• _The problem_:
Within these entries, which lines include the string "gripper"? Copy each one.

• _Dataset records_:
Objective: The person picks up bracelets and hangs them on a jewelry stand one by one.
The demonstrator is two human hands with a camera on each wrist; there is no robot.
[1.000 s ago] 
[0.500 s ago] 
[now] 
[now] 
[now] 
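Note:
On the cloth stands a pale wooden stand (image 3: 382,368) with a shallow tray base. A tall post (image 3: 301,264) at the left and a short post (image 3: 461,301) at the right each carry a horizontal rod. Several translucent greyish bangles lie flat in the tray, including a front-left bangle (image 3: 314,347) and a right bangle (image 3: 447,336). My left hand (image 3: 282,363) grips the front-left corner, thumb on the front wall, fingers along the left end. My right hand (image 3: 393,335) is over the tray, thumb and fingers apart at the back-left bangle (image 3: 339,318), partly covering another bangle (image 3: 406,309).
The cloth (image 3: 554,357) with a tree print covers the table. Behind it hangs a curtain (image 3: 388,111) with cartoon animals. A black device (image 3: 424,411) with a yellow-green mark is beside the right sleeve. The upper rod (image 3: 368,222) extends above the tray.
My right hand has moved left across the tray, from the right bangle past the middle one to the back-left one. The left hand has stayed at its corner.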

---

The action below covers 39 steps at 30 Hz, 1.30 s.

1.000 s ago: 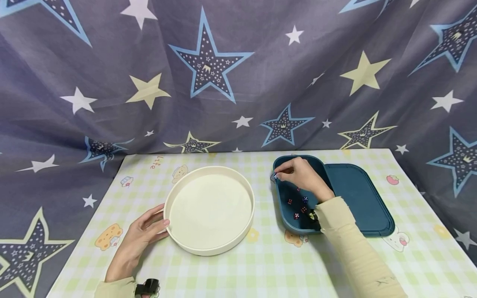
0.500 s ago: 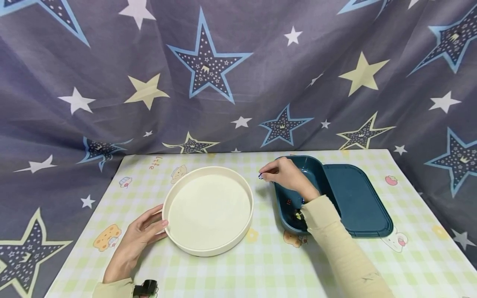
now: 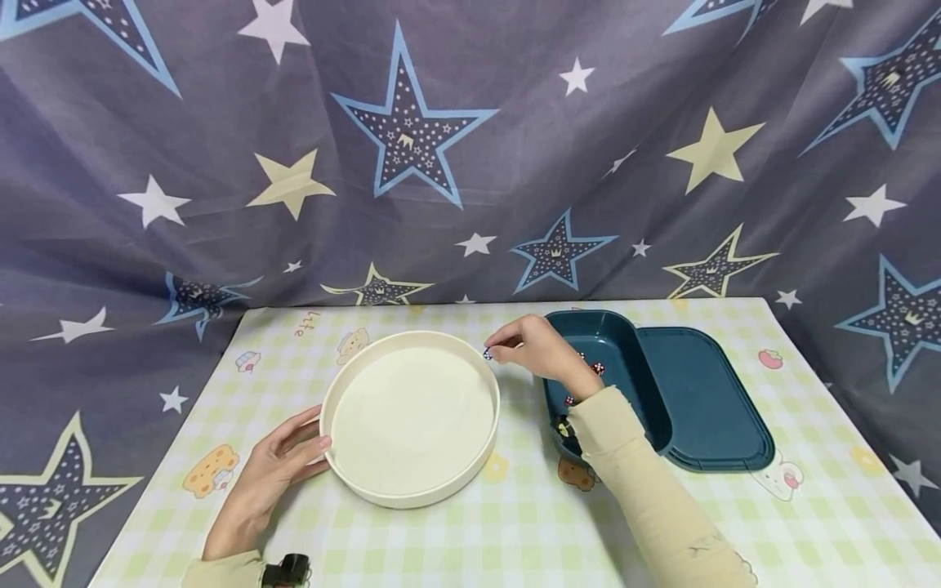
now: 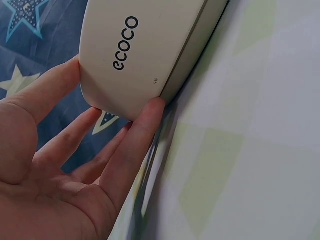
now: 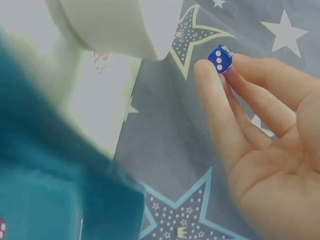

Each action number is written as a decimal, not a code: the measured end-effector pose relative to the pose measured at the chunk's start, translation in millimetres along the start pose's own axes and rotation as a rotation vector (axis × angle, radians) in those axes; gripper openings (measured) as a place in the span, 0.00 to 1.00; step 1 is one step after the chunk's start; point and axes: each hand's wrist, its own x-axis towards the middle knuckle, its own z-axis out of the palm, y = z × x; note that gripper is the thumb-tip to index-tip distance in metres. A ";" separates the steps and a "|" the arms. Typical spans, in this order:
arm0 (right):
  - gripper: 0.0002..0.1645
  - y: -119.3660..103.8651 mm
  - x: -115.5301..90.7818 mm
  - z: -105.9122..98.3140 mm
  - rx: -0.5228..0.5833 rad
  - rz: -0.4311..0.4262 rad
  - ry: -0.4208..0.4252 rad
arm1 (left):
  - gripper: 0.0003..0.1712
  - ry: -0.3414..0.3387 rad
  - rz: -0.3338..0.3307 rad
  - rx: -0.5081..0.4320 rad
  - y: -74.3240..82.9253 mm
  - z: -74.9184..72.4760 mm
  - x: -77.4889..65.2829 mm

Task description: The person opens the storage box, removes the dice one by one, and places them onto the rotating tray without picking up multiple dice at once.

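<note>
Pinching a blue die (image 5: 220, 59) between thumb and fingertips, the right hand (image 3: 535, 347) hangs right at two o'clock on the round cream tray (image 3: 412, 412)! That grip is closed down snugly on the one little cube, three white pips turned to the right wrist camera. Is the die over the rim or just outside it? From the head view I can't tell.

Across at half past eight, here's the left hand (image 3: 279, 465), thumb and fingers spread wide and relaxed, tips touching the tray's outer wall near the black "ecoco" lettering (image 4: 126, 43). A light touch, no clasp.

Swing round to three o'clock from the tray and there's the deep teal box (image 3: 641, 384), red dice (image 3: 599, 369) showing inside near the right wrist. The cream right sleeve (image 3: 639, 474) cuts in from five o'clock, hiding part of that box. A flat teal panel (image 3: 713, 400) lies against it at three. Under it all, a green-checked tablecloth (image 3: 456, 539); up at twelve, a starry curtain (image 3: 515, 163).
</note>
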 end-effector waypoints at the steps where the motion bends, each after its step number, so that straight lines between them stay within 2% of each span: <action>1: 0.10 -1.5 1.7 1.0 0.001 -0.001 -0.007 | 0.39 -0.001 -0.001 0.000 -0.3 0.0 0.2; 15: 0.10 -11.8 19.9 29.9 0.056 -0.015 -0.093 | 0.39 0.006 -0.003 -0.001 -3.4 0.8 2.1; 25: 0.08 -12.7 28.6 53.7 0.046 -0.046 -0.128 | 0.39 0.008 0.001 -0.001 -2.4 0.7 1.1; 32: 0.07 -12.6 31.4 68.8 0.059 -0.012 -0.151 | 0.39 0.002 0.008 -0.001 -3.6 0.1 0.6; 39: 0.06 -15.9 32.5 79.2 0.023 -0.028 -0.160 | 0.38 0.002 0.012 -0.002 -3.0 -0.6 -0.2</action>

• _Answer to this task_:
Each action number is written as a decimal, not a code: the measured end-effector pose relative to the pose measured at the chunk's start, translation in millimetres along the start pose's own axes and rotation as a rotation vector (axis × angle, radians) in those axes; gripper openings (measured) as a place in the span, 0.00 to 1.00; step 1 is one step after the chunk's start; point and axes: each hand's wrist, its own x-axis towards the middle knuckle, its own z-axis out of the palm, y = z × x; note that gripper is the thumb-tip to index-tip distance in metres. A ";" separates the steps and a "|" the arms. Typical spans, in this order:
  - gripper: 0.0002..0.1645
  - gripper: 0.0003..0.1712

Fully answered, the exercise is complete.